Checking Out the Machines Behind Book Digitization
February 21, 2006
By Kimberly Maul
Few topics in publishing have received more attention over the past year than book-digitization. And yet, there are essentially only two companies that sell the robotic equipment and hardware necessary to quickly scan and digitize large volumes of books: Kirtas Technologies and 4DigitalBooks. Not surprisingly, major players in the digitization game—Google, Amazon—often employ their own proprietary systems; a spokesman for Google, for instance, says the company uses “some really cool stuff we’ve developed.”
For most individuals and institutions interested in digitizing their own books, Victor, N.Y.–based Kirtas Technologies and 4DigitalBooks, in Ecublens, Switzerland, will be the solution. Both companies offer their own technologies and unique capabilities, says Linda Becker, vice president of marketing and business development for Kirtas, but the differentiation seems relatively minor: Both platforms are robotic scanners that consist of three parts: a robot to turn the pages; a cradle, or table, to hold the book; and a camera.
As the book’s pages are turned, the camera captures an image of each page. During the process, the book remains intact. The potential destruction these systems avoid is among their greatest assets, of course: Earlier-generation book scanners that required the disassembly of a book for scanning necessarily came along with acquisitions personnel, collectors and bibliophiles with the Solomonic challenge of deciding whether it was worth destroying a book in order to preserve it, digitally, forever.
Take Northwestern University’s library—it is creating reprints of “brittle books whose original condition is very fragile,” says digital technology librarian Virginia Kerr, and no longer usable on a day-to-day basis. Northwestern has been working with a Kirtas machine, and is now in effect able to create brand-new antiques. “We have new copies printed on acid-free paper and bound,” says Kerr. “This will provide users with hard-copy books.”
Both companies’ machines employ suites of sophisticated software that allow for image capture and retouching as well as advanced Optical Character Recognition, or OCR, that can interpret text in scores of languages. Images are transformed into PDF files and used for archiving, web search-and-retrieval or print-on-demand purposes.
As one of the first institutions to work with Kirtas (the company currently has more than 100 customers), Northwestern installed a Kirtas APT 1200 on campus in 2005. While Northwestern is keeping their content offline—for now—the archived scans will be saved for possible future online use, Kerr says, but “online availability will be determined by copyright status, uniqueness of the titles, and choice of formats which can be effectively presented online.”
On the other hand, the University of Michigan prides itself on being involved with the Google Book Search project, where content will be searchable online, says University president Mary Sue Coleman, who recently gave a speech backing Google’s efforts. Through the Google Book Search project, the contents of books will be searchable online, though the entire text of a particular will be available only if that book exists within public domain.
Some of the books are scanned onsite, with a nondestructive—but non-robotic—scanner from German company Zeutschel, or a flatbed scanner from Fujitsu that requires destroying the books’ bindings. But most are sent offsite to Google for scanning, says John Wilkin, associate university librarian for library information technology and technical and access services.
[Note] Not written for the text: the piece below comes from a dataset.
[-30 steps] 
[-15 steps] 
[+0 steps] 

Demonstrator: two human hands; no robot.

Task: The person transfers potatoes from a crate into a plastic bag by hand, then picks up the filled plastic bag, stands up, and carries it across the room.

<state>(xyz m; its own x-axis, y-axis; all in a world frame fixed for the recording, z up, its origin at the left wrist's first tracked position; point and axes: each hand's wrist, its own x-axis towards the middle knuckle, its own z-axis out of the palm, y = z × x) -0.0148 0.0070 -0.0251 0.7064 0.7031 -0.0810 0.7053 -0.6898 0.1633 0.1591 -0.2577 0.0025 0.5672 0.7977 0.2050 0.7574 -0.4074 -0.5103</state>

Because these scanners take pictures, rather than line-scan, the quality of the captured image is better; further, the machines are easy to upgrade in the event of technological improvements to cameras, Becker says. Kirtas products use a 16.6-megapixel consumer camera as a part of the machine. The high-end model, the APT BookScan 2400, uses two cameras to capture both the right and left side simultaneously.
The top model of 4DigitalBooks scanners, the DL3000, also uses two cameras to capture the whole spread, but these industrial-market cameras each have 35-megapixal quality, says Ivo Iossiger, founder and president of 4DigitalBooks.
The DL3000, Iossiger says, is the fastest scanner in the world, capturing up to 3,000 pages per hour; it costs approximately $225,000. The lower-end model, the DL1800, can scan 1,800 pages per hour and costs around $190,000. In between is the DL1500, which can scan 1,500 pages per hour with higher image resolution.
Kirtas Technology offers the BookScan 800, a comparatively low-cost manual book scanner; the APT 1200 and the APT BookScan 2400, which can capture 800, 1,200 and 2,400 pages per hour, respectively; the list price of the machines runs from $89,000 to $189,000. The unique aspect of the Kirtas products, Becker says, is that the machine weighs only 150 pounds and is portable.
Rather than purchasing machines for their institutions, many universities or libraries prefer to rent them or send their books for scanning elsewhere for small or medium-sized projects. 4DigitalBooks can install a scanner at the institution, where rent can be charged on a per-month or per-page basis, Iossiger says, no different really than renting a copy machine. The rental cost can be as low as 4 cents per page scanned.
“Up until very recently, all those that were making images of documents were doing it on microfilm,” Iossiger says. 4DigitalBooks was founded in 1998 and Kirtas in 2001. But soon, he says, as Google works to make book content searchable online, more companies will join Kirtas and 4DigitalBooks to take advantage of this large market for digitization.